Culture is always working, 24/7, sending clues to people about how they should think and act at work. Culture tends to be hard to change and generally is only put into question when new results are needed. Makes sense: the same old mindset will only get you the same old results.
If your organization needs to accelerate growth, make a fast change, merge or expand, reinvent itself to seize an opportunity or simply have more positive results, you will have to manage the culture to get there.
What do you do when you have to make changes to achieve new results? Do you introduce new action plans, new rules, new procedures? Or do you restructure? Restructuring is the path most managers take but mostly they end up realizing that nothing has changed in the way people think. That happens because restructuring processes tend to focus on the surface – in changing the way people act. But when we focus only on actions we end up using a "coercive" change strategy based on forcing people into doing what we want them to do. And they do it – until the pressure if off and everything goes back to how it used to be.
Do you think you can force someone to change their thinking or their beliefs?
Of course not. You have to change their experience so they can choose to change their beliefs.
Changing the way employees think and act seems impossible for most managers but with the Partners In Leadership methodology it isn’t. This methodology has been responsible for quick culture changes and results boosts for many organizations worldwide and we represent it exclusively in Portugal.
According to this methodology, to change people's actions we have to change their beliefs about what they should do and how they should do it. These beliefs or ways of thinking originate in experience. To simplify: experiences create beliefs, beliefs drive actions, and actions produce results. Therefore to change results we have to start by changing people’s beliefs, according to the Partners In Leadership model. Unlike what happens when we focus in actions, when focusing on beliefs and experiences we tend to use a "persuasive" strategy of change based on helping people to fully invest in and take ownership of change.

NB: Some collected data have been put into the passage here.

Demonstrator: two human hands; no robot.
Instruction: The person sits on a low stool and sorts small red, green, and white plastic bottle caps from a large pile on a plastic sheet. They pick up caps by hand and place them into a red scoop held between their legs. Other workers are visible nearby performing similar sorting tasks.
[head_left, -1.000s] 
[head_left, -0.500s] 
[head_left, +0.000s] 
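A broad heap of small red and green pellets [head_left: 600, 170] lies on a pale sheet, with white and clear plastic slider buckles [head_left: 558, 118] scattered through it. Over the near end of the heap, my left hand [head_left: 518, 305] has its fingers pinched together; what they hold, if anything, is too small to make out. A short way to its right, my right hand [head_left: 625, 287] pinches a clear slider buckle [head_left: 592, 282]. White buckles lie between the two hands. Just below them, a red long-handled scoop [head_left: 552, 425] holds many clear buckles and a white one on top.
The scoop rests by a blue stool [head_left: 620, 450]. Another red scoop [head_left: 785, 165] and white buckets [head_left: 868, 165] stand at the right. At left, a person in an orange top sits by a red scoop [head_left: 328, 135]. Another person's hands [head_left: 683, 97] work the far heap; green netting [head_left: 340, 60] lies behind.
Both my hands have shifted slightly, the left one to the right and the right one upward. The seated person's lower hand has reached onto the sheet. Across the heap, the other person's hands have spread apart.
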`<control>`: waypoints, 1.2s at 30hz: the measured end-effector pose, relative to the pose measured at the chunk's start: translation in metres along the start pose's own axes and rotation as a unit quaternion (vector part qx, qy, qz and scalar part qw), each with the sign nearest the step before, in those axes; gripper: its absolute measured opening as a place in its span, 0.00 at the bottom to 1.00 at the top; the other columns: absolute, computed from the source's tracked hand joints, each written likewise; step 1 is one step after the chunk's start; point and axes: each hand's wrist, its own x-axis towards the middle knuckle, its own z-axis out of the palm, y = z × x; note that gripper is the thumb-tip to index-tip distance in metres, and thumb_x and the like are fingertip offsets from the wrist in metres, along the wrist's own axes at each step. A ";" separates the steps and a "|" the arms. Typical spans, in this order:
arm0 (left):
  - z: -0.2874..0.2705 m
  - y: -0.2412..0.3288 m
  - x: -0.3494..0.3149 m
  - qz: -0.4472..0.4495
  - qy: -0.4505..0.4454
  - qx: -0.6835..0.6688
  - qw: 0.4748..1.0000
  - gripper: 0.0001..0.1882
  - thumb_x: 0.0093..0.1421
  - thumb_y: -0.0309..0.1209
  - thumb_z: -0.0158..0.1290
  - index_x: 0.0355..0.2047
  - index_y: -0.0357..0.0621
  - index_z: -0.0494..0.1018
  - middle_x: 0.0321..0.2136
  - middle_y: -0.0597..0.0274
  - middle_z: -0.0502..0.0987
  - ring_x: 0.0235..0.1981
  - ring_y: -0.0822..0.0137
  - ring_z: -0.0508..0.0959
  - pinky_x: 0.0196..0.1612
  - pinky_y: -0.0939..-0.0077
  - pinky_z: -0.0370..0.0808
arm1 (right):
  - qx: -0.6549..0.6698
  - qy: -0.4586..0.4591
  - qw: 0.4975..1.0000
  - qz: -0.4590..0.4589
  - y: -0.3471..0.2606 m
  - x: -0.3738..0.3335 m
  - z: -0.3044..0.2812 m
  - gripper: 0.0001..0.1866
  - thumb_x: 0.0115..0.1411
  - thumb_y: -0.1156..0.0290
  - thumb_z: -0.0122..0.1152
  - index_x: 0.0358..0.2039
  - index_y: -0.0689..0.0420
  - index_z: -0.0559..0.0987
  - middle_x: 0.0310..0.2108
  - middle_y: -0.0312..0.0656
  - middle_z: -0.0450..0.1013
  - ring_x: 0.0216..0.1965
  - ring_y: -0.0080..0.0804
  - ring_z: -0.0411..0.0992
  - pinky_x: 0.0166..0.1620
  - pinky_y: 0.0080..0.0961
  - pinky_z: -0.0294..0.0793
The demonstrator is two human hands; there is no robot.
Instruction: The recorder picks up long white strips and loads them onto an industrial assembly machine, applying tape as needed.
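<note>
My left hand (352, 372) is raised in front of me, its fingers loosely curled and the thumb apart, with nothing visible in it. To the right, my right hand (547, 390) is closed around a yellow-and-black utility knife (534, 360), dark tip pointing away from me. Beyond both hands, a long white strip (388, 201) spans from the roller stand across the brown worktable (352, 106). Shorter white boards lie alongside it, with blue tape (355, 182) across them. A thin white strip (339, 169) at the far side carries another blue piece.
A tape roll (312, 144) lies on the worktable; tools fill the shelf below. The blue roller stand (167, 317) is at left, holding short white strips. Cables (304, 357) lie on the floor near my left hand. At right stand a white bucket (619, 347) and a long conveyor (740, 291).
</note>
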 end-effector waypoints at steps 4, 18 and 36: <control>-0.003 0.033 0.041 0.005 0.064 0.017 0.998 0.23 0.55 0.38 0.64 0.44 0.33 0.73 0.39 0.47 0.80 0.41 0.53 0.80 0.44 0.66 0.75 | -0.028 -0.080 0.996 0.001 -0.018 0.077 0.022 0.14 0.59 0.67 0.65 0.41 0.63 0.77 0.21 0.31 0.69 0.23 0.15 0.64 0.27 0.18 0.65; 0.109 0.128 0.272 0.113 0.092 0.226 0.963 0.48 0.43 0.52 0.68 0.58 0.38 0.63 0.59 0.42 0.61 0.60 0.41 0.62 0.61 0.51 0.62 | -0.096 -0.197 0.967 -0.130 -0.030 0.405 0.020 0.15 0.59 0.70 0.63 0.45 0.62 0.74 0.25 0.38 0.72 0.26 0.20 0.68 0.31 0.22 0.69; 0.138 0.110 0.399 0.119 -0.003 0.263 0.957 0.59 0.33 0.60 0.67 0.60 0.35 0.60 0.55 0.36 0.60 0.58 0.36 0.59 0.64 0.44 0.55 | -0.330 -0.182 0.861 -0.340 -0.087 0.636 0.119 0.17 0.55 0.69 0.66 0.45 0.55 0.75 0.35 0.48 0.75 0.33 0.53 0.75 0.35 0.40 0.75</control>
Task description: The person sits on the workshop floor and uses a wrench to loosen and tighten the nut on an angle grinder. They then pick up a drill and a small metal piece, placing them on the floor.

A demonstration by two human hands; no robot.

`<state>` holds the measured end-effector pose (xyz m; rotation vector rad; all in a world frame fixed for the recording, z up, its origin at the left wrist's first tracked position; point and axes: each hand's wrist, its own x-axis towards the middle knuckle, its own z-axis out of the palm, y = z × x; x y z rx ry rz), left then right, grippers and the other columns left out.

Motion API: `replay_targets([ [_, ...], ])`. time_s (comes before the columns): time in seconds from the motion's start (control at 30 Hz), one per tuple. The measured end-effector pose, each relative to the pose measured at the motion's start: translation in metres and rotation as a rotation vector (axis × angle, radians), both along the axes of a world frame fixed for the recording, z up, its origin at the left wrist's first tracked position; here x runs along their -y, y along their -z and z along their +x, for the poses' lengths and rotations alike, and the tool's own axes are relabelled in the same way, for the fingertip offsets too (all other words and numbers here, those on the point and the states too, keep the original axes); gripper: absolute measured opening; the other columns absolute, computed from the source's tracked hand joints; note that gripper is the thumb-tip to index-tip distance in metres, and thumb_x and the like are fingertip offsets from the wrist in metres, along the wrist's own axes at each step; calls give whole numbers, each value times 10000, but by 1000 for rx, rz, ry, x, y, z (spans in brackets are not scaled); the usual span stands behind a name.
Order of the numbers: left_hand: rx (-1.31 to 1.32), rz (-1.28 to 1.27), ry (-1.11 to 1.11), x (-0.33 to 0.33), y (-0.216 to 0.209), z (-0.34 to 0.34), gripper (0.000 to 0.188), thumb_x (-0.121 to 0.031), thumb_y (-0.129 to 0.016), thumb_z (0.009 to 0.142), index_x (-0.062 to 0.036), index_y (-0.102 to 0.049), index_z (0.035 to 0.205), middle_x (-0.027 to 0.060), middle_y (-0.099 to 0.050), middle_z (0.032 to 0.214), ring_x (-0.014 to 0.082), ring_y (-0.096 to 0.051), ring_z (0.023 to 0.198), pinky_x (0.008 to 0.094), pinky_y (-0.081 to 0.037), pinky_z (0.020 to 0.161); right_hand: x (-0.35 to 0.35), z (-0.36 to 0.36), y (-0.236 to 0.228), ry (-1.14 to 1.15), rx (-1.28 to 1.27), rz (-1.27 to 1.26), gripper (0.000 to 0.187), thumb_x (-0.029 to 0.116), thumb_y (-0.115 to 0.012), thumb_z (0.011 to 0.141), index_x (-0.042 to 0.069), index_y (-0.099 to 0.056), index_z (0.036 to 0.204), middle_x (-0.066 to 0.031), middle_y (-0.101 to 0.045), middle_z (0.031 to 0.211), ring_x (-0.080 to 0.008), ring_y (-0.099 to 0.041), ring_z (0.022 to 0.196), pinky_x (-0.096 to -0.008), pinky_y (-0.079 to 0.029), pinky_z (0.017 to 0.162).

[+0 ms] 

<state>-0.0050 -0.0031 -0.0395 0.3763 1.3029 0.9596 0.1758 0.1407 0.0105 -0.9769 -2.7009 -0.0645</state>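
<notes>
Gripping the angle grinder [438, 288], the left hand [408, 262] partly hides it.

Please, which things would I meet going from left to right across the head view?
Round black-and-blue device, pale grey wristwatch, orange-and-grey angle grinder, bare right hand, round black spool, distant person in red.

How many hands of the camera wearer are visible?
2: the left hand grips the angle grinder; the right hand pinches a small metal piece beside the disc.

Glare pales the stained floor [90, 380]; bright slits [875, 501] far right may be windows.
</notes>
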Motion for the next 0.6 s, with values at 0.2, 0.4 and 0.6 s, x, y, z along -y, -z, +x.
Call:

When this happens a transformational change is achieved. You will no longer have to tell people what to do. They will have internalized the change and will be able to put their heart and mind into it. When people only change actions, it is only a transitional change, which will not last long.
Are the changes you need in your organization transformational or transactional? If you need a transformational change, dedicate yourself to managing the culture or the culture will be managing you.